Leaves Nothing Behind - Barlow Trail Park LbNA # 58375
|Placed Date||Jun 19 2011|
|Location||Brightwood, Barlow Trail Park, OR|
|Found By||The Chipmunk Girls|
|Last Update||Mar 10 2012|
Leaves Nothing Behind Letterbox – Barlow Trail Park
Head East on Highway 26 towards Brightwood, OR. Take a left at E. Sleepy Hollow Road (near mp 35). Turn left onto E. Barlow Trail Road and cross the Sandy River. You’ll see a restroom on the left. Turn left into the parking lot at Barlow Trail Park.
As you approach the forest, take the trail on the left. Stay on the Upper Trail by going right at both Ys in the path. Keep following the trail, careful not to disturb the habitat restoration by the bridge. Take a U turn round the bend. Stay left on the maintained trail. Continue on Falls Trail. Stop to admire the waterfall. From the boulder, take 5 paces toward the Falls. Look to your left to a large tree next to a snag. Look low, the letterbox is hidden by some sticks. Make sure to cover it again when you leave and remember to Leave Nothing Behind.
In 1956 Clackamas County conserved about 100 acres for the Barlow Trail Park, which is located directly adjacent to the Sandy River at around 1200 ft in elevation. The newly created walking trails lead visitors through majestic forest habitat, representative of the western Cascades. This forest habitat is approximately 100-150 years old with Douglas fir as the dominant overstory tree species and Western Hemlock as the late seral species. Sword ferns and Oregon grape speckle the understory floor and salmon berry line the banks of Little Joe Creek. The Sandy River runs adjacent to the park for over a half of a linear mile. Therefore, the soil substrate in the lower elevations of the park is composed of Sandy River floodplain materials which have come down in storm events from higher elevations on Mt Hood. Average annual rainfall is usually around 90 inches, almost twice as much as nearby Portland, Oregon.
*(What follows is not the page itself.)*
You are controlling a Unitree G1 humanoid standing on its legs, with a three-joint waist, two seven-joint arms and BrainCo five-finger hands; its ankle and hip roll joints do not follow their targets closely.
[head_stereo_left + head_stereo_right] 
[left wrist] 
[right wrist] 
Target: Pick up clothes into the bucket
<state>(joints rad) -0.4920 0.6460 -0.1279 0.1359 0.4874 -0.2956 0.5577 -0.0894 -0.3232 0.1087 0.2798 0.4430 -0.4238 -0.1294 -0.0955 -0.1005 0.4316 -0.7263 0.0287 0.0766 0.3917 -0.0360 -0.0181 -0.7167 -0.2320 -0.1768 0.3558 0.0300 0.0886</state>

Barlow Trail Park is also located along the historic Barlow Trail Road, which was built in 1846 by Sam Barlow and Philip Foster. The construction of this road was such an important accomplishment because it completed the last overland segment of the Oregon Trail. The construction of this segment allowed covered wagons to cross the Cascade Range and reach the Willamette Valley, which had previously been nearly impossible due to river crossings (e.g. Sandy River), extremely steep terrain and high elevation conditions. This was by far the most exploratory and daring 100 miles of the nearly 2,000-mile Oregon Trail.